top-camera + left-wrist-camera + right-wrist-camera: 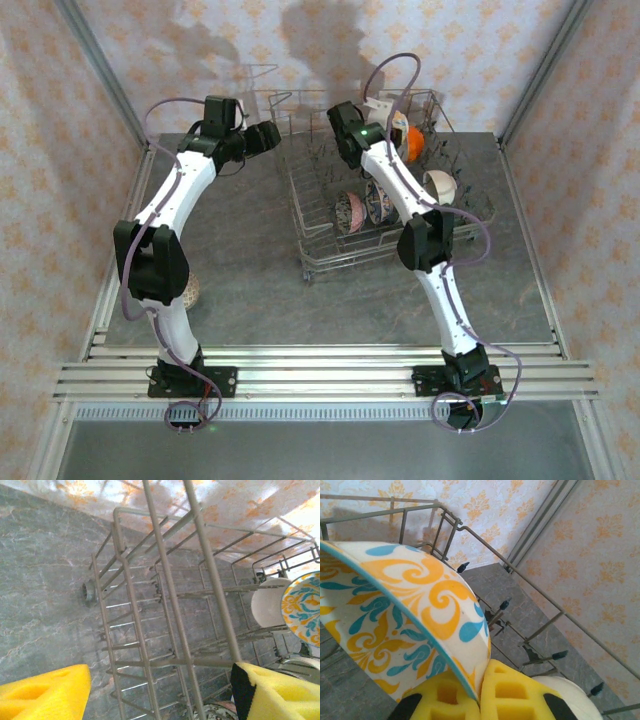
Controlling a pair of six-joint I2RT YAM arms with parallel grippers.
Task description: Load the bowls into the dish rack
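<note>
The right end effector (481,692) has its two yellow pads (515,690) pressed together on the rim of a patterned bowl (405,605). The bowl is cream with orange and teal scrolls. It rises tilted above the pads and to their left. It is held inside the dish rack (535,587), whose upper wire runs above and to the right of the end effector. Just under the pads, to the right, a white bowl (570,702) lies partly hidden. Black-tipped tines (559,655) stand beyond it.

The left end effector (160,695) is spread wide, and its pads grip nothing. Directly in front of it stands a wire wall of the rack. Beyond this wall, to the right of the end effector, the white bowl stands on its edge between the wires.

From above, the left end effector is just beside the outer side of the rack's left wall. An orange bowl (415,142) sits just beside the right end effector. Two darker bowls (350,210) stand on edge further back along its arm, in the near part of the rack. A lone bowl (190,290) lies on the grey desk (250,290), well behind the left end effector, beside that arm's elbow.
</note>
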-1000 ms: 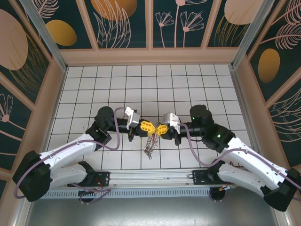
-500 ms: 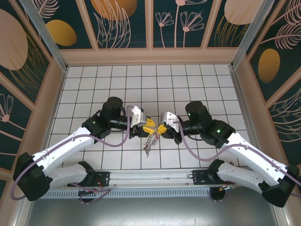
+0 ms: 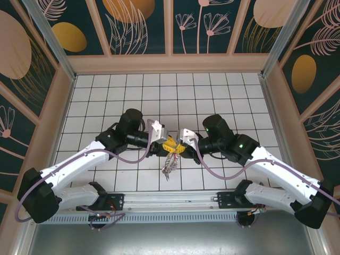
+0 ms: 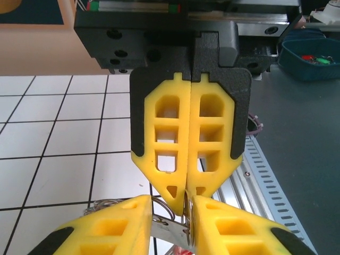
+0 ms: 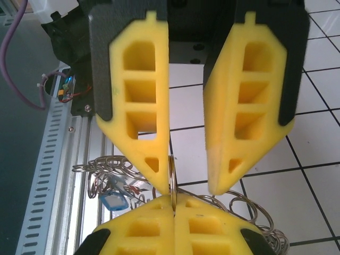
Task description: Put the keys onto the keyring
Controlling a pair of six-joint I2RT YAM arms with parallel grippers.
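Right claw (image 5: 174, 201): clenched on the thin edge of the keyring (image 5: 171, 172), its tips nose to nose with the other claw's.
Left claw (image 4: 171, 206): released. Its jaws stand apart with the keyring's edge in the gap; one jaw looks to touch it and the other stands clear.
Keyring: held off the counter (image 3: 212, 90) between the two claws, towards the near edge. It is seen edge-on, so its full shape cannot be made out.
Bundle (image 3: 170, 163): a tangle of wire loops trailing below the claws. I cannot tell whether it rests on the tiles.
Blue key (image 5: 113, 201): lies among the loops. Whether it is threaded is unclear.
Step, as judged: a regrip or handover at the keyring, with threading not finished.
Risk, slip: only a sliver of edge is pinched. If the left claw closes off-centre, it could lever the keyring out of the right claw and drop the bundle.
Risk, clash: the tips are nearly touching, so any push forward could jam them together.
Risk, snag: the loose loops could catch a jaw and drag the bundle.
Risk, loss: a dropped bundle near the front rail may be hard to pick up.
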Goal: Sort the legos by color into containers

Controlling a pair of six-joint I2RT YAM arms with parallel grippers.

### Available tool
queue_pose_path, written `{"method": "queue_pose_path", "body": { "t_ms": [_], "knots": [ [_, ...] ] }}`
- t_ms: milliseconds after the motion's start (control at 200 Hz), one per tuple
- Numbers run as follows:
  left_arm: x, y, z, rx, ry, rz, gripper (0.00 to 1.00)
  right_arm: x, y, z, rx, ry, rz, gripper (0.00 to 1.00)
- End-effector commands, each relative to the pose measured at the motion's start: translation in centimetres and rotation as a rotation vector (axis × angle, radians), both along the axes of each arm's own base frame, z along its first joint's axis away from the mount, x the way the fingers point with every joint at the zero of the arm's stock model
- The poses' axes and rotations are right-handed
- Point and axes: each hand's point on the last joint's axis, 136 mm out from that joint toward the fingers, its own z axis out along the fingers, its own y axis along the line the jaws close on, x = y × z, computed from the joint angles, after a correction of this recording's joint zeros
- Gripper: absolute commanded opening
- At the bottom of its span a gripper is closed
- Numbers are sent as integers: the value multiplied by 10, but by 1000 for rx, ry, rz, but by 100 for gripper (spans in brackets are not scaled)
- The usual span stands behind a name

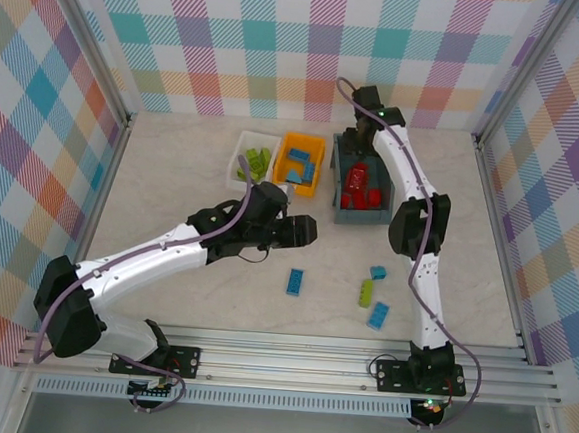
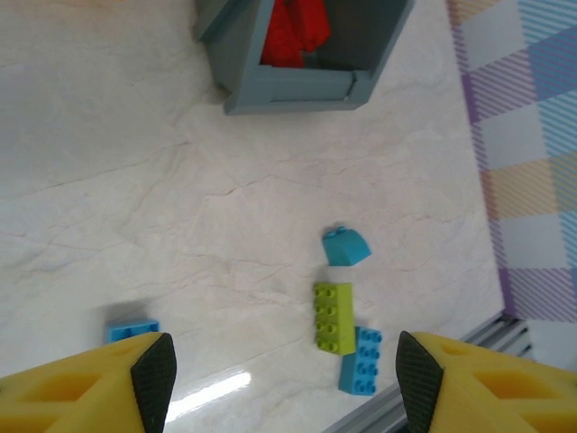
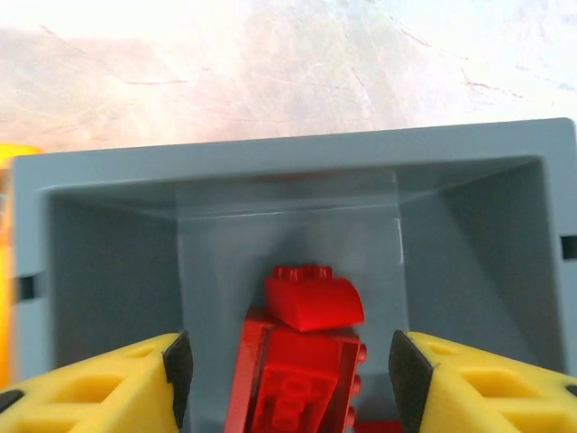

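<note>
In the dark grey plastic bin [image 3: 108, 253], red studded bricks [image 3: 306, 361] are piled; the right end effector [image 3: 290, 365] and left end effector [image 2: 279, 370] are spread wide, empty. Three blue bricks [image 1: 294, 281] and one lime-green brick [image 1: 366, 293] are left on the tabletop [image 1: 486, 272].

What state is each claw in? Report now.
Left claw: open, empty.
Right claw: open, holding nothing, above the red legos in the grey bin.
</note>
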Motion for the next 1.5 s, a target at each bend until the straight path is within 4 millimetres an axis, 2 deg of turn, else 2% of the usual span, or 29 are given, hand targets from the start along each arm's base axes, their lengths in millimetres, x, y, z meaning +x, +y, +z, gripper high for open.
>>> {"method": "queue_pose_path", "body": {
  "t_ms": [0,50,75,160,255,395,480,570,660,790,890,1005,1240,1385,1435,1495],
  "knots": [
    [-11,10,-18,126,24,-8,69,-31,18,110,50,-181,57,61],
    [-16,13,-31,173,37,-10,70,-45,19,127,65,-206,59,61],
    [-18,15,-38,196,44,-14,70,-56,19,139,80,-228,63,61],
    [-27,14,-56,256,58,-35,71,-98,20,159,118,-264,84,61],
    [-37,0,-69,269,71,-73,72,-156,15,159,167,-244,92,62],
    [-52,-46,-68,259,52,-152,72,-242,-8,143,254,-173,64,62],
    [-60,-77,-77,298,49,-198,72,-292,-24,131,330,-128,37,64],
    [-67,-109,-92,347,49,-237,72,-331,-34,124,393,-87,20,68],
    [-71,-136,-106,406,35,-252,72,-360,-43,131,457,-99,12,72],
    [-67,-161,-130,474,39,-257,73,-385,-57,148,503,-144,-9,75],
    [-57,-167,-145,538,28,-239,73,-397,-68,162,515,-195,-26,76],
    [-49,-167,-162,606,19,-225,72,-405,-73,167,519,-206,-36,75],
    [-41,-167,-184,633,19,-217,52,-406,-73,164,528,-199,-40,73],
    [-32,-166,-178,622,-13,-198,27,-403,-71,164,523,-196,-36,72],
    [-29,-166,-168,611,-34,-189,21,-402,-70,164,524,-194,-32,72],
    [-26,-162,-153,599,-57,-175,18,-401,-68,164,521,-190,-18,72]
  ]
}}
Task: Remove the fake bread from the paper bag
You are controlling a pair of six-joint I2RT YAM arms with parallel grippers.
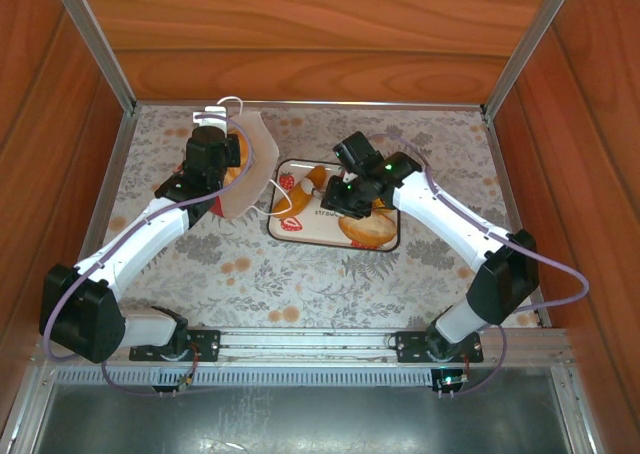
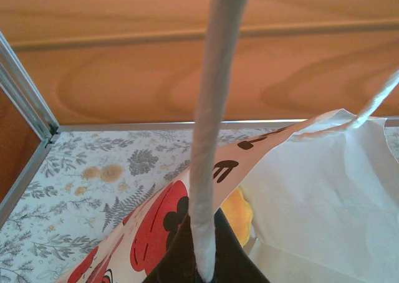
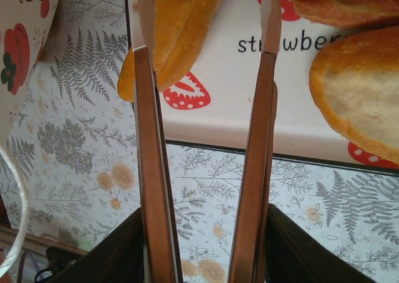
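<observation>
Your tabletop (image 1: pixel 300 294) wears a cloth printed with grey ferns and orange flowers, boxed in by wooden walls (image 1: pixel 320 34) and aluminium posts (image 1: pixel 100 44). From above, the paper bag (image 1: pixel 255 164) leans tilted at about 10 o'clock on the tabletop, and the strawberry-print tray (image 1: pixel 285 234) lies near the middle, just at the bag's 3 o'clock. Several pieces of fake bread (image 1: pixel 365 232) lie on the tray. Your left wrist camera adds what the overhead view hides. The left gripper (image 2: pixel 202 264) is clamped shut on the bag's white cord handle (image 2: pixel 212 108), which runs straight up toward 12 o'clock, and a yellow-orange bun (image 2: pixel 237 214) sits inside the bag's open mouth. Your right wrist camera gives the close detail at the tray. The right gripper (image 3: pixel 206 9) has its jaws apart over the tray's near edge. An orange pastry (image 3: pixel 181 27) lies against the finger at 9 o'clock, clear of the other, and a pale-topped loaf (image 3: pixel 361 96) rests at 3 o'clock.
</observation>
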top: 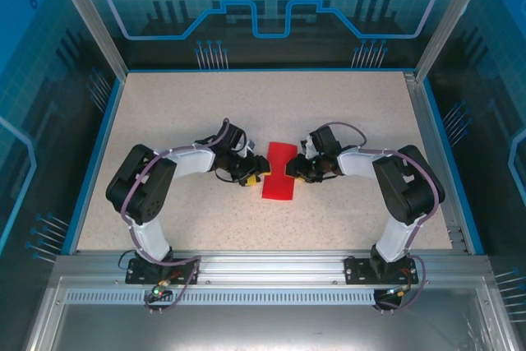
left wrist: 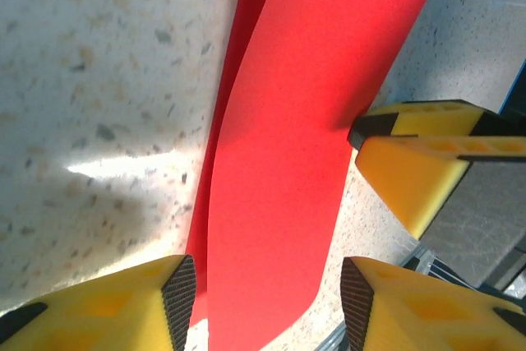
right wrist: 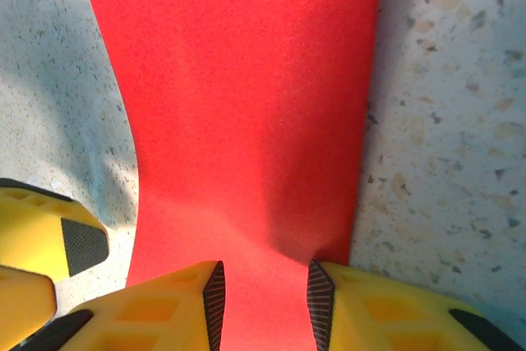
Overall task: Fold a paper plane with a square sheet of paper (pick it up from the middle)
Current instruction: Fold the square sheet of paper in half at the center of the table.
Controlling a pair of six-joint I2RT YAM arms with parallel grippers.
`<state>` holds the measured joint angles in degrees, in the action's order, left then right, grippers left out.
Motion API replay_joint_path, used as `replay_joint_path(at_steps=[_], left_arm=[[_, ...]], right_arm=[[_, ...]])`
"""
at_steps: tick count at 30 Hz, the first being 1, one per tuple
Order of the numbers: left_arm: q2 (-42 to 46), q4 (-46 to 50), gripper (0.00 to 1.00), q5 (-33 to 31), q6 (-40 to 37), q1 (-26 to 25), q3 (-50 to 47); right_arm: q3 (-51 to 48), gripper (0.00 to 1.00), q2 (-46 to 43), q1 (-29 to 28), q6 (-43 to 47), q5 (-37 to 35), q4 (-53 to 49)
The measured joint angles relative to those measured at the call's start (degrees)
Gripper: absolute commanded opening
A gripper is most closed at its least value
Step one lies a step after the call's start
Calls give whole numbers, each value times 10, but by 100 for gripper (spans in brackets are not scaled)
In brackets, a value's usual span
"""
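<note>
- Top external: the red paper (top: 279, 172) lies on the speckled table (top: 189, 113) at its middle, folded into a narrow strip running near to far; the left gripper (top: 251, 175) stands low at the strip's left edge and the right gripper (top: 296, 172) at its right edge, the two facing each other across it; jaw state cannot be read from this height.
- Left wrist: the red paper (left wrist: 279, 137) runs from the near fingers away to the far side; a lower layer shows along its left edge; the left gripper (left wrist: 268, 285) has its jaws apart, straddling the strip's end; the left pad (left wrist: 181, 289) meets the paper's edge, the other pad stands just clear of it; a yellow finger of the right gripper (left wrist: 411, 162) touches the strip's right edge.
- Right wrist: the right gripper (right wrist: 263, 285) has its jaws apart, both fingertips set on the red paper (right wrist: 246, 104), paper showing in the gap; whether they pinch it cannot be told; a finger of the left gripper (right wrist: 49, 236) sits just beside the strip's left edge.
</note>
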<state>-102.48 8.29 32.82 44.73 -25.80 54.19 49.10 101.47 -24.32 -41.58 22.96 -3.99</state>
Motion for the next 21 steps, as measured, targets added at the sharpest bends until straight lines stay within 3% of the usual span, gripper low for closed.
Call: replay_joint_path(at_steps=[12,21], left_arm=[[-9,-28,49,13,30,-16,-13],[-22,-38,52,13,36,-17,-15]], right_arm=[[0,36,0,0,2,0,0],[0,36,0,0,2,0,0]])
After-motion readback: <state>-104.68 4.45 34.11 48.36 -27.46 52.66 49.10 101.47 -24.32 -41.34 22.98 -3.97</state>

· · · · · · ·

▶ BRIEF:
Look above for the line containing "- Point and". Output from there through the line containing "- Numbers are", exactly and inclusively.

▶ SOLVED PROBLEM:
- Point and axes: each hand's point on the last joint's axis, 136 mm out from that joint toward the fingers, its own z axis out along the fingers, its own y axis along the line the jaws close on, x = y × z, computed from the joint angles, after a correction of this recording's joint zeros
- Gripper: absolute commanded opening
- At the bottom of its span a gripper is closed
- Numbers are sent as integers: the value multiplied by 10, but by 1000 for rx, ry, rz, but by 100 for gripper (spans in brackets are not scaled)

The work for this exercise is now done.